Assignment: Write out the listing below without alteration, omitting its pictures.

The data:
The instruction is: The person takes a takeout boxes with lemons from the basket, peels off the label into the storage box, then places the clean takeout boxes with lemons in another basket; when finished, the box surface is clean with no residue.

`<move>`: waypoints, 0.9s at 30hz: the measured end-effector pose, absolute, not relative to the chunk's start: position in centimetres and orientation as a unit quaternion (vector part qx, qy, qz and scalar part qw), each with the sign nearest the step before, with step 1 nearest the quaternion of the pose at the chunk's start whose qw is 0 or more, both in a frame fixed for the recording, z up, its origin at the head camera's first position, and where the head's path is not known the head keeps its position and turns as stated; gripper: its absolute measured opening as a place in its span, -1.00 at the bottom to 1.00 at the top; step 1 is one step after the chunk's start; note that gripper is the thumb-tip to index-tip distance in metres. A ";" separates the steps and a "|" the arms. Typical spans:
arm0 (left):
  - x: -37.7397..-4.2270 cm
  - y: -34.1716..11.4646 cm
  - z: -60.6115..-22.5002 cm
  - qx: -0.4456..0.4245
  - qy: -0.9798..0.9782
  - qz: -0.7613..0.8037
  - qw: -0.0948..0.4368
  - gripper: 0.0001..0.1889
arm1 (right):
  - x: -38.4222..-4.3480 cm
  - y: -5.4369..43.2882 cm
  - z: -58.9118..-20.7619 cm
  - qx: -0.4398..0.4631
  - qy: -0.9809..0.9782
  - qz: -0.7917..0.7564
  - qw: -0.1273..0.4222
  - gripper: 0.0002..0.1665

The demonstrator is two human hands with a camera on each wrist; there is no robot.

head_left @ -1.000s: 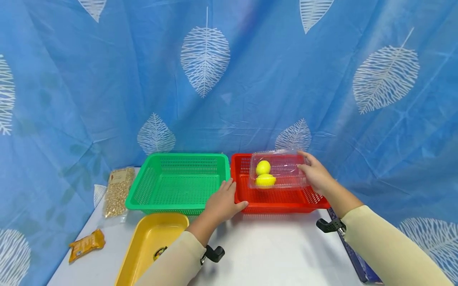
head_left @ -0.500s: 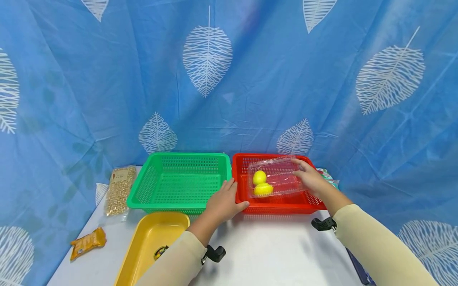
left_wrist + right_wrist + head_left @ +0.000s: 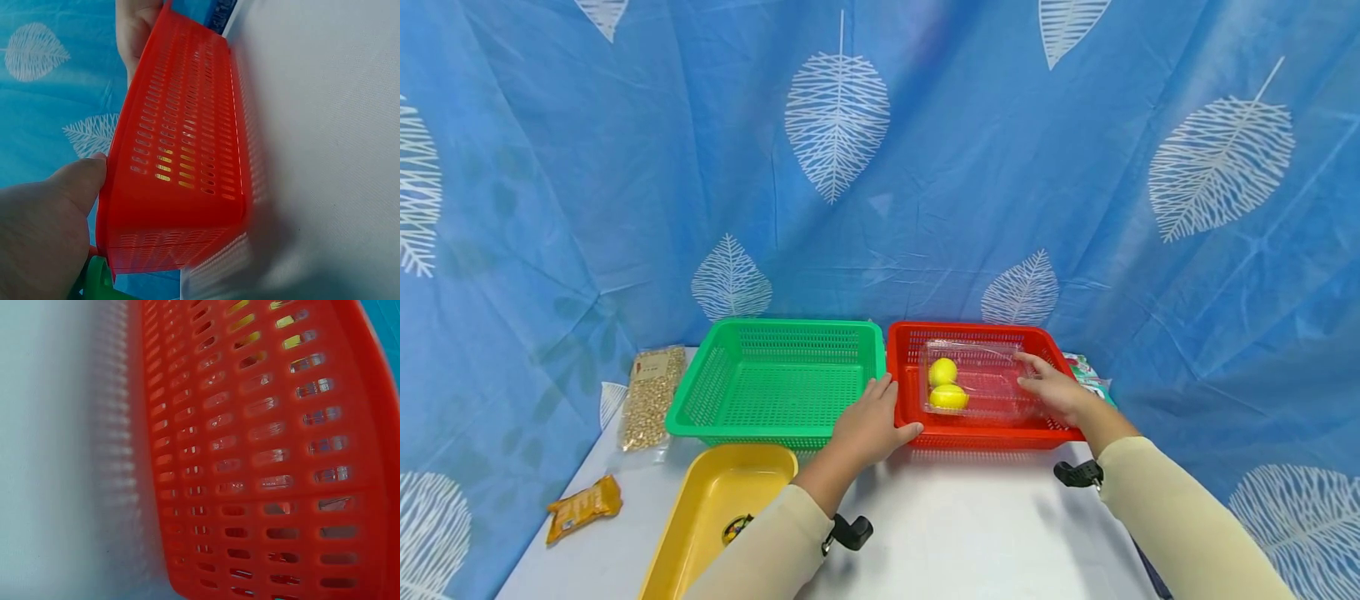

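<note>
A clear plastic box (image 3: pixel 992 379) with two yellow lemons (image 3: pixel 948 396) at its left end lies inside the red basket (image 3: pixel 985 437). My right hand (image 3: pixel 1056 394) reaches over the basket's right side and holds the box by its right end, thumb and fingers at the edge. My left hand (image 3: pixel 867 425) rests where the red basket meets the green basket (image 3: pixel 775 400), its fingers extended and its thumb on the red rim. In the left wrist view the left thumb touches that rim. Through the red slots in the right wrist view, the yellow of the lemons shows.
A yellow tray (image 3: pixel 745 458) sits front left, partly under the left sleeve, with a small dark round item in it. Left of the green basket lie a bag of beige grains (image 3: pixel 653 400) and an orange packet (image 3: pixel 584 507). Behind hangs a blue leaf-print curtain (image 3: pixel 925 167).
My right hand has lowered the clear box with the lemons into the red basket, where it now lies flatter. My left hand stays at the basket rims.
</note>
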State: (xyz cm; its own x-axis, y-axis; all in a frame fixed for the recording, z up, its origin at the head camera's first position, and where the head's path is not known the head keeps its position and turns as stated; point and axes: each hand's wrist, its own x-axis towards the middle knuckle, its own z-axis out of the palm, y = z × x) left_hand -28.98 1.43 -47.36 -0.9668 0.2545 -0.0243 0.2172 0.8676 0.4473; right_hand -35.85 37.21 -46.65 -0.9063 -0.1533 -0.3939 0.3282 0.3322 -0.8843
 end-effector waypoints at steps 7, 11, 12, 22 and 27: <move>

Finished task:
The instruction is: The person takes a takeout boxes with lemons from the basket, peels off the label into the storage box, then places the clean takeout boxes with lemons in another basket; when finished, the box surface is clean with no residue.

`<move>`: waypoints, 0.9s at 30hz: the measured end-effector pose, absolute, not relative to the chunk's start: position in centimetres and orientation as a unit quaternion (vector part qx, qy, qz and scalar part qw), each with the sign nearest the step before, with step 1 nearest the quaternion of the pose at the chunk's start whose qw is 0 or more, both in a frame fixed for the recording, z up, its origin at the head camera's first position, and where the head's path is not known the head keeps its position and turns as stated; gripper: its absolute measured opening as a place in its span, -1.00 at the bottom to 1.00 at the top; step 1 is one step after the chunk's start; note that gripper is the thumb-tip to index-tip distance in metres. A ";" separates the steps and a "|" the arms. Typical spans:
arm0 (left):
  - x: -37.7397..-4.2270 cm
  - y: -34.1716..11.4646 cm
  - z: -60.6115..-22.5002 cm
  - qx: -0.4456..0.4245
  - qy: -0.9798..0.9782
  - qz: -0.7613..0.8037
  - qw: -0.0948..0.4368
  - gripper: 0.0001..0.1889
arm1 (right):
  - x: -38.4222..-4.3480 cm
  - y: -5.4369..43.2882 cm
  - z: -58.9118..-20.7619 cm
  - qx: -0.4398..0.4631
  - qy: -0.9809..0.9782
  - qz: -0.7917..0.7564
  - qw: -0.1273..0.4222
  - gripper: 0.0002..0.1665

The demonstrator is two human hands with a camera on each wrist; there is no robot.

head_left @ -1.000s: 
head_left @ -0.500s: 
left_wrist + right_wrist + head_left @ +0.000s: 

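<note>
A clear plastic box (image 3: pixel 992 379) with two yellow lemons (image 3: pixel 948 396) at its left end lies inside the red basket (image 3: pixel 985 437). My right hand (image 3: pixel 1056 394) reaches over the basket's right side and holds the box by its right end, thumb and fingers at the edge. My left hand (image 3: pixel 867 425) rests where the red basket meets the green basket (image 3: pixel 775 400), its fingers extended and its thumb on the red rim. In the left wrist view the left thumb touches that rim. Through the red slots in the right wrist view, the yellow of the lemons shows.
A yellow tray (image 3: pixel 745 458) sits front left, partly under the left sleeve, with a small dark round item in it. Left of the green basket lie a bag of beige grains (image 3: pixel 653 400) and an orange packet (image 3: pixel 584 507). Behind hangs a blue leaf-print curtain (image 3: pixel 925 167).
My right hand has lowered the clear box with the lemons into the red basket, where it now lies flatter. My left hand stays at the basket rims.
</note>
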State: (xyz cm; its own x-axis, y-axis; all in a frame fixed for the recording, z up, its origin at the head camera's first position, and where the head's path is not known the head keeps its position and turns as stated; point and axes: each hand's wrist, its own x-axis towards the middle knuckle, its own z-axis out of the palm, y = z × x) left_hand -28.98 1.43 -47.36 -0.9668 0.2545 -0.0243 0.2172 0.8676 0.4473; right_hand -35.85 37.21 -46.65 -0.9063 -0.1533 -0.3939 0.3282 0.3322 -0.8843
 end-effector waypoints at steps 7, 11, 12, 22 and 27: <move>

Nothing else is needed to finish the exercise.